Exercise: The records sit below. Return every line in them that holds the word "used".

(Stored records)
********
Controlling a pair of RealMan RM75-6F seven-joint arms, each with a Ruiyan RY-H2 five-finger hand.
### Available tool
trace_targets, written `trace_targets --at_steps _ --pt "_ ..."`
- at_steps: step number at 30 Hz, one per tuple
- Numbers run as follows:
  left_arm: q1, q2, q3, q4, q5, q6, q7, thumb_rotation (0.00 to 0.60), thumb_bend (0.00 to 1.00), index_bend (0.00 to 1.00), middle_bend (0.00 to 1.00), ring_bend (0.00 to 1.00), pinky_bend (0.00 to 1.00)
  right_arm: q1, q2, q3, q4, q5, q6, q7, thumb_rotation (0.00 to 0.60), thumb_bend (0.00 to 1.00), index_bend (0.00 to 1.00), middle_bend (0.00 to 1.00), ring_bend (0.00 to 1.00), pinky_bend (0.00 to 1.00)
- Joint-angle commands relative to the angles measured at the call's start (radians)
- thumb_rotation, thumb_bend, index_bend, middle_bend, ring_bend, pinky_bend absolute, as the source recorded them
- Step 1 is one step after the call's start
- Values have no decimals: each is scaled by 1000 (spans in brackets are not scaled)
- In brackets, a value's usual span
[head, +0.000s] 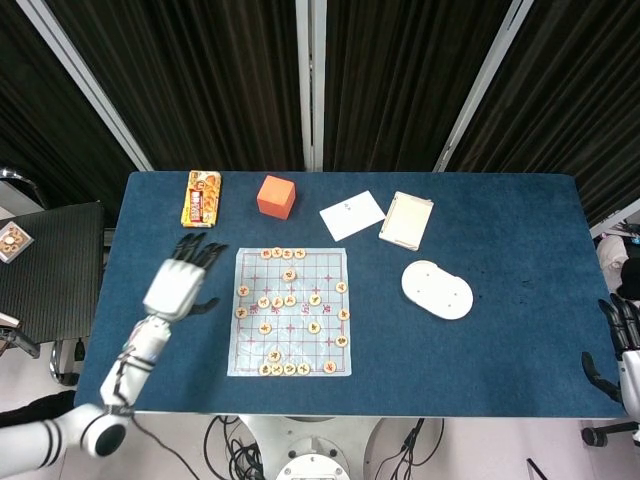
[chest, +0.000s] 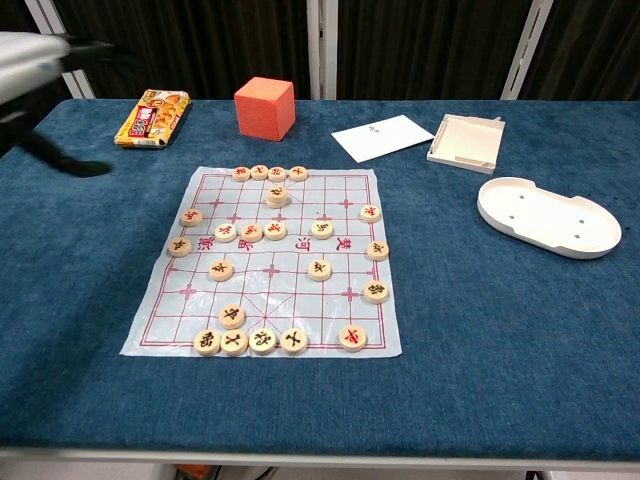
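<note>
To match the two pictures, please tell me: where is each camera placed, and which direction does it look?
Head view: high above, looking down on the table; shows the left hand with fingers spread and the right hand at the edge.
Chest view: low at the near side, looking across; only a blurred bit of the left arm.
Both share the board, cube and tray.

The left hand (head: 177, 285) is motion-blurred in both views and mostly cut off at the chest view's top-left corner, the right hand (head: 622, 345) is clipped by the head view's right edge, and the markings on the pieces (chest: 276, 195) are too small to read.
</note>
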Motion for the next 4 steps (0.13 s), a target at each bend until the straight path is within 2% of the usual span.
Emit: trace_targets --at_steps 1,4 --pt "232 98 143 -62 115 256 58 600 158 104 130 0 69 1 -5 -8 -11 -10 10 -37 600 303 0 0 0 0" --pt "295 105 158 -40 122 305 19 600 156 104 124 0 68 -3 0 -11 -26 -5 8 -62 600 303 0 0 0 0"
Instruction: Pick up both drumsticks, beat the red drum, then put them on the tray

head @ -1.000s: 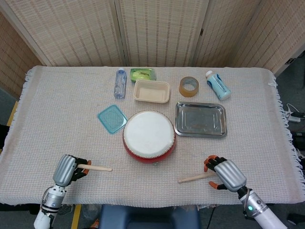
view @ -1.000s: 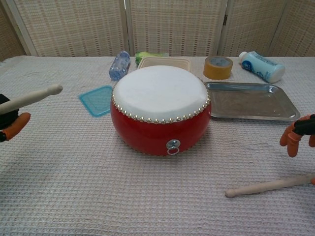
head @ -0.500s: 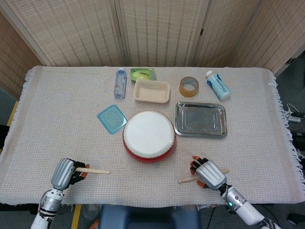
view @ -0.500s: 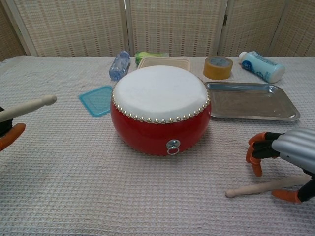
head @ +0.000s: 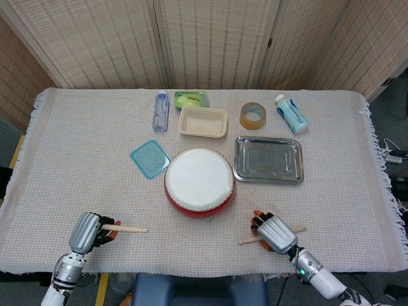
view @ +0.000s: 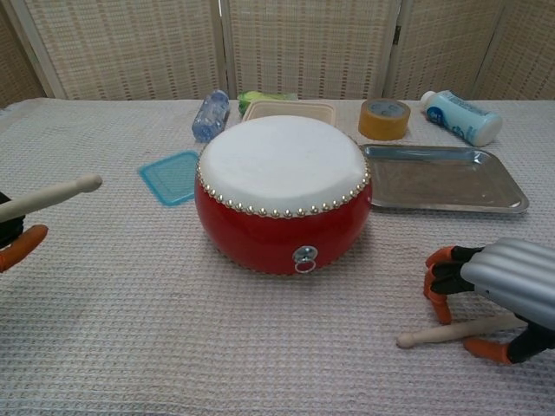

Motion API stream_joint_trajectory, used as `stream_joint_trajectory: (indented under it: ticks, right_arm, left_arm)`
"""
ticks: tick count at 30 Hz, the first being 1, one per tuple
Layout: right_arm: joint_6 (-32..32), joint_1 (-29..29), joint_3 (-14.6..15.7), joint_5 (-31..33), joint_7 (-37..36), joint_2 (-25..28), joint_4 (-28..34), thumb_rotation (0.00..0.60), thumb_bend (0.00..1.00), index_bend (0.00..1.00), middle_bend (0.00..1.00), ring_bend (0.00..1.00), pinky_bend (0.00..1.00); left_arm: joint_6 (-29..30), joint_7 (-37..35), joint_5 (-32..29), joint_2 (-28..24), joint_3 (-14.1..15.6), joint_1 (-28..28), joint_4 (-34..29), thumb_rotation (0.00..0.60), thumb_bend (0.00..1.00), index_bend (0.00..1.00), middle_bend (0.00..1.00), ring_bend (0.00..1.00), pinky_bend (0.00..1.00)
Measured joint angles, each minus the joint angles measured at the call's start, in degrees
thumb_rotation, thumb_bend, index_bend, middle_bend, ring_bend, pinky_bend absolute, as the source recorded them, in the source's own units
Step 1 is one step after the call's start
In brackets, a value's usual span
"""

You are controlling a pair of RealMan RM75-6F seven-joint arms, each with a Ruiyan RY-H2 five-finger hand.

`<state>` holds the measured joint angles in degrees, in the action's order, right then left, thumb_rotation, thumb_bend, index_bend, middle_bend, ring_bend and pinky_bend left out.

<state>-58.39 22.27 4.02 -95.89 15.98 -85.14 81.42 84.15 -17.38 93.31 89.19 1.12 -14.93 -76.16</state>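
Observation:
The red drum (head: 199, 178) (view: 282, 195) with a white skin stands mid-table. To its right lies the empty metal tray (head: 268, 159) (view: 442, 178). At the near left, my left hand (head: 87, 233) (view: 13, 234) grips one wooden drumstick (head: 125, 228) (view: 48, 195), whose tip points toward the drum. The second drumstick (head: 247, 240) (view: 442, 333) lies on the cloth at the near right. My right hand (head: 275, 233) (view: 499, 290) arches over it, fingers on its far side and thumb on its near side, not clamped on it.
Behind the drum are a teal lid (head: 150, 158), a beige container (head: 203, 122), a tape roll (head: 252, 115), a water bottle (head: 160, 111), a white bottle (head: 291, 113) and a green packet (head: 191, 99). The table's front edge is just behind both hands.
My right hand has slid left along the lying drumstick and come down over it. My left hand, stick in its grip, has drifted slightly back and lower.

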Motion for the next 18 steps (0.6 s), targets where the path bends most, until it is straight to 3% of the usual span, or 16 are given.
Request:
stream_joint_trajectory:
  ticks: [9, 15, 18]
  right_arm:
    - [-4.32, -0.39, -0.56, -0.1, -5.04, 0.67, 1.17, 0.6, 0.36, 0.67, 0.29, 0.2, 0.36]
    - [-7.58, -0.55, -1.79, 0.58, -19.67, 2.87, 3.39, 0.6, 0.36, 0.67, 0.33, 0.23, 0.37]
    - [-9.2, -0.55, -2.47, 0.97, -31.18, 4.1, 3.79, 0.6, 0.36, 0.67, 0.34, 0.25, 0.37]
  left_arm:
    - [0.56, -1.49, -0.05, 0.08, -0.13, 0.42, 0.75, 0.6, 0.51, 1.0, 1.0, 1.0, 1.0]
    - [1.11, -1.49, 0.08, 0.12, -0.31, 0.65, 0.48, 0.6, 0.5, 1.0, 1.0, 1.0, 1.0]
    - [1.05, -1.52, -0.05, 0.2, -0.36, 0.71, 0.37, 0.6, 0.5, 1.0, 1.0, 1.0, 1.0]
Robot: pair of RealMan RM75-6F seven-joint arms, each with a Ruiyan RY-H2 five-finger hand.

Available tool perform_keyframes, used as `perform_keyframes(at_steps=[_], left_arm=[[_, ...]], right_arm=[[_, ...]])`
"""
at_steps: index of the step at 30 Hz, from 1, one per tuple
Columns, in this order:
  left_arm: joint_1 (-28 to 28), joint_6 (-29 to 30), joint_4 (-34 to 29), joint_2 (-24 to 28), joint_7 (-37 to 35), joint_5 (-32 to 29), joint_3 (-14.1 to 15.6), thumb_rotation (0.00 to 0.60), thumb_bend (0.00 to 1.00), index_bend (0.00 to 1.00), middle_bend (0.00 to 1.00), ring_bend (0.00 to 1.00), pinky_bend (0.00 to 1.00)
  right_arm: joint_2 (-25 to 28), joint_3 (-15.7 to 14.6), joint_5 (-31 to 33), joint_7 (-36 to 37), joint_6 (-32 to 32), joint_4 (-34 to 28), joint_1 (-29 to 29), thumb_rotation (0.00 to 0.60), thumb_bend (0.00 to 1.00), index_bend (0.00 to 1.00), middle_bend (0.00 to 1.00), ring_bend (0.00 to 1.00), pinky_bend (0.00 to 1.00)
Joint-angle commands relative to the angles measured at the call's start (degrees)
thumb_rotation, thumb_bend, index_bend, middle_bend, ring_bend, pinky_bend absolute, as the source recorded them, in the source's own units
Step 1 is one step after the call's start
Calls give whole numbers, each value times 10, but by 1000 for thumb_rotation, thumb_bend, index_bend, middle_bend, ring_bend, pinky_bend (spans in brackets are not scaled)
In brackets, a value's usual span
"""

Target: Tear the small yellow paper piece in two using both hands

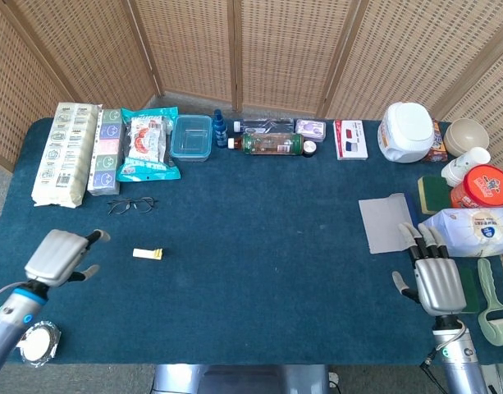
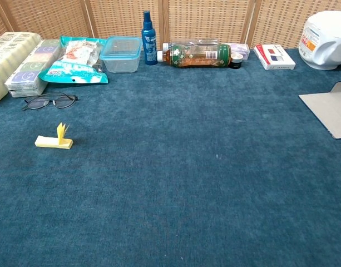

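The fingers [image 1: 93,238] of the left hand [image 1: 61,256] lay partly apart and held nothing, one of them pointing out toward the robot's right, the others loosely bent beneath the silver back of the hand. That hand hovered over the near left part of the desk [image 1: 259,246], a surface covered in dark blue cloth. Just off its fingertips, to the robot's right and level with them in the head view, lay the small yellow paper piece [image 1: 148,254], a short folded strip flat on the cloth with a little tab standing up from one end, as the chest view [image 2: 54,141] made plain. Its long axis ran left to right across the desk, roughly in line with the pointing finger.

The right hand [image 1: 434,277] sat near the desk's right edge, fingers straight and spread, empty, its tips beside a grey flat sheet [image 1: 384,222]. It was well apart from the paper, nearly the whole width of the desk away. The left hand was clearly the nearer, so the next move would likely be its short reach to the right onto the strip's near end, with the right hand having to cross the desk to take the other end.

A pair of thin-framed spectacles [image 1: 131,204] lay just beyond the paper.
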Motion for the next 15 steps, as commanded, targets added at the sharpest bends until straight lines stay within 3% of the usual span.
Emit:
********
Solution:
Motion API stream_joint_trajectory, used as `stream_joint_trajectory: (indented under it: ticks, right_arm, left_arm)`
Available tool perform_keyframes, used as `perform_keyframes(at_steps=[_], left_arm=[[_, ...]], right_arm=[[_, ...]])`

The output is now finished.